Re: Invoice program made in Objective c/Cocoa
Re: Invoice program made in Objective c/Cocoa
- Subject: Re: Invoice program made in Objective c/Cocoa
- From: Bill Bumgarner <email@hidden>
- Date: Sun, 17 May 2009 09:20:26 -0700
On May 17, 2009, at 8:42 AM, Andreas Grosam wrote:
On May 16, 2009, at 5:09 PM, Michael Ash wrote:
On Sat, May 16, 2009 at 8:48 AM, Andreas Grosam <email@hidden
> wrote:
I really can‘t believe this. It would be a great faux-pas! Do I
really
miss
something? Is this limitation anywhere documented?

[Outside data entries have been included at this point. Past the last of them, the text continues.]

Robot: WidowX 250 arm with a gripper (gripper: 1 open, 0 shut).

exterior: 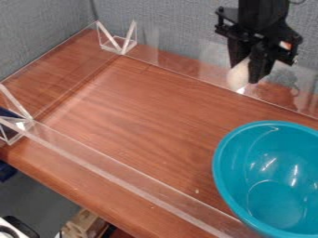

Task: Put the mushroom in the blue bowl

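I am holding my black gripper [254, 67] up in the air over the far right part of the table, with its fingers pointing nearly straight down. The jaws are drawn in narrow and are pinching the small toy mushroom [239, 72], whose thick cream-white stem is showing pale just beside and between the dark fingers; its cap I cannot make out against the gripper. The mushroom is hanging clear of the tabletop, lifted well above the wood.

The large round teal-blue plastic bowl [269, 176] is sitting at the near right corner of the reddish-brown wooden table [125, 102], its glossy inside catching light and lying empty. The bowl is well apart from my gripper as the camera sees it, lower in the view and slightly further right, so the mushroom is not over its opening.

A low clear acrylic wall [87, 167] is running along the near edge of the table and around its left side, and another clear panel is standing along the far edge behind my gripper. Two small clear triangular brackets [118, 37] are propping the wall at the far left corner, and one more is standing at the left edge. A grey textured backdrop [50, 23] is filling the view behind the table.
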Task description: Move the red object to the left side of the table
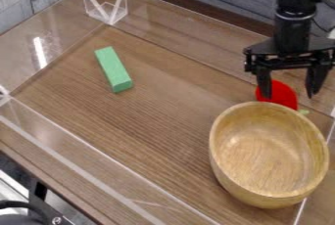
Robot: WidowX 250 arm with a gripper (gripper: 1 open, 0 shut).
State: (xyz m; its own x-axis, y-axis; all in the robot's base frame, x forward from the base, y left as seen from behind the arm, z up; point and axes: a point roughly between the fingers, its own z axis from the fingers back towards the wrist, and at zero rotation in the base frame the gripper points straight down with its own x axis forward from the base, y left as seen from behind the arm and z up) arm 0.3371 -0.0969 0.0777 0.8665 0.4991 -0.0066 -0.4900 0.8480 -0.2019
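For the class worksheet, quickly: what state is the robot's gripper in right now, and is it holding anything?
Gripper: open, holding nothing; its fingers point down on either side of the red object, just behind the wooden bowl.

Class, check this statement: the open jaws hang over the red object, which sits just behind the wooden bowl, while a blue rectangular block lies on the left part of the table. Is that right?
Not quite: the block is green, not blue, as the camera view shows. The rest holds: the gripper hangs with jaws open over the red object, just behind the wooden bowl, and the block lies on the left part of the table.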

You say "limitation," the rest of the world says "design
principle."
A design "principle"? Call it how you like but a database
application does
not have this principle. The opposite is true - it is an anti
principle, or
in other words, any framework that supports any database
application shall
not be single user, single transaction context, non-transactional.

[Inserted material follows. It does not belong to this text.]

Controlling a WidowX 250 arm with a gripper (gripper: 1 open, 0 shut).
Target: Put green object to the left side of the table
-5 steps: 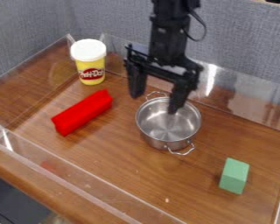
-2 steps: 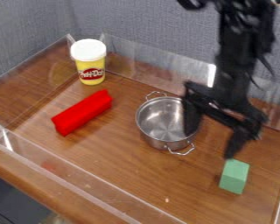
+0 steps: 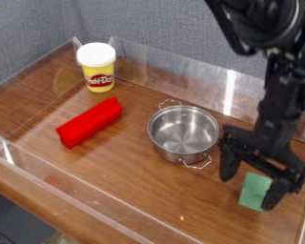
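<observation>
The green object [image 3: 254, 192], a small matte green block, stands near the right front of the table [image 3: 130, 181]. My gripper [image 3: 259, 180] points straight down over it, open, with one dark finger [image 3: 229, 161] left of the block and the other on its right. The fingers straddle the block and partly hide its top; I cannot tell whether they touch it.
A steel pot [image 3: 183, 132] sits just left of the gripper, its handle toward the block. A longer red block [image 3: 91, 122] lies left of centre. A yellow tub with a white lid [image 3: 96, 68] stands at the back left. Low clear acrylic walls [image 3: 66, 203] edge the tabletop.
The gripper has swung from above the pot to the right and come down around the green block, staying open. The block, pot, red block and tub have not moved.
</observation>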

This design "principle" severely limits the number of useful
applications.
It also severely limits the design complexity and implementation
work.
I really don't understand what the problem is here.
The problem here is, that although Core Data is really great to
implement your application model it appears that you cannot use Core
Data for storing your data model in multi user databases. As a
consequence, Core Data is basically inapplicable for multi user
database applications.
Exactly as it was designed to be. Core Data was not designed to be a
client/server database access layer. It was specifically designed to
solve the problem of complex object graph management within an
application, including persistency.
http://developer.apple.com/documentation/Cocoa/Conceptual/CoreData/cdProgrammingGuide.html
CoreData never
claimed to do what you want it to do. It is VERY CLEAR about what
it's
for and how it works.
No, at the first glance it is/was not very clear to me (and many
others, too) that Core Data is not and will never be for multi user
applications. What Core Data else is, and how it works is largely
unrelated to this limitation, anyway.
Actually, the Core Data Basics makes it abundantly clear that there
are no client/server features within Core Data.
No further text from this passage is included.